Land Between the Lakes today covers 170,000 acres and draws 2 million visitors annually. The recreation facilities are excellent: campgrounds, hiking trails, off-road vehicle areas, an elk and bison prairie, a planetarium, a 1850s living history farm. The lakes offer fishing and boating. The forests have recovered from logging and farming; wildlife has returned. By most measures, the project succeeded - the region generates tourism revenue that subsistence farming never could. By other measures, it destroyed a culture to create a playground. The historical interpretation at Homeplace 1850s Farm carefully omits the forced removal that made the recreation area possible.

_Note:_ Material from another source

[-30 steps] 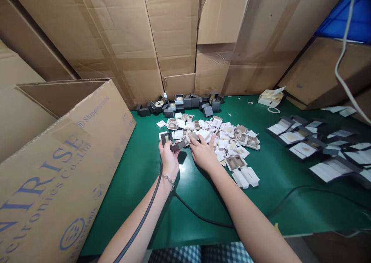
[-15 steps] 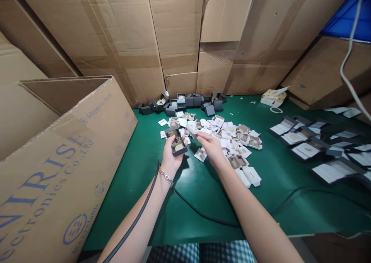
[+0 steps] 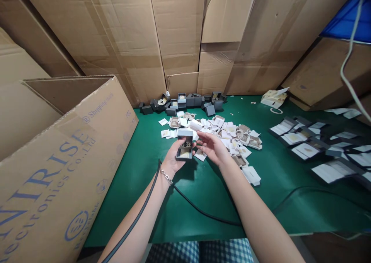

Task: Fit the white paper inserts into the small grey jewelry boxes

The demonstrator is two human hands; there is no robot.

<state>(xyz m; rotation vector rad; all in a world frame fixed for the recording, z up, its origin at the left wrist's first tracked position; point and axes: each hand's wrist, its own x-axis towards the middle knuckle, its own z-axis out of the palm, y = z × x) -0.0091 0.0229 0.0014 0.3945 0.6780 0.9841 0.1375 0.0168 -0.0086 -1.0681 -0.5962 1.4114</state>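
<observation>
A small dark box (image 3: 184, 153) with its lid raised is gripped by my left hand (image 3: 173, 157), over the green table. Its inside shows dark and pale yellowish parts. Just right of the box is my right hand (image 3: 213, 149), fingers apart, its fingertips close to the box's right side; nothing shows in it. Behind both hands spreads a heap of white papers and grey-brown inserts (image 3: 228, 129). A white folded piece (image 3: 251, 175) lies right of my right forearm.
Dark boxes (image 3: 194, 100) line the back of the green table (image 3: 130, 209). Opened dark boxes with white cards (image 3: 304, 150) lie at right. A large carton (image 3: 95, 139) stands at left. A black cable (image 3: 203, 215) crosses the front.
The dark box in my left hand has turned upright toward me and its lid now stands up. My right hand has let go of a white piece, and its fingers have spread beside the box.
</observation>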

Visiting Land Between the Lakes

Land Between the Lakes National Recreation Area spans the Kentucky-Tennessee border between Kentucky Lake and Lake Barkley. The main visitor center is at Golden Pond (named for the drowned town). The Elk & Bison Prairie offers wildlife viewing. The Homeplace 1850s Living History Farm interprets pre-displacement life. Camping ranges from developed campgrounds to backcountry sites. The North/South Trail runs 65 miles through the peninsula. Entry is free; some facilities charge fees. Murray, Kentucky and Dover, Tennessee offer lodging and services. Paducah is 50 miles north. The descendants of displaced families sometimes return for cemetery visits and to remember places that exist now only in memory.

From the Air

Located at 36.83°N, 88.07°W between Kentucky Lake and Lake Barkley in western Kentucky and Tennessee. From altitude, the peninsula is clearly visible as a forested finger of land between two large reservoirs. The terrain is hilly and forested, with no visible towns (they're underwater or demolished). The Barkley Canal connecting the two lakes is visible at the peninsula's northern end. Kentucky Lake stretches west; Lake Barkley east. The landscape looks natural from altitude; nothing indicates that 2,300 families once lived on this land that the government emptied for recreation.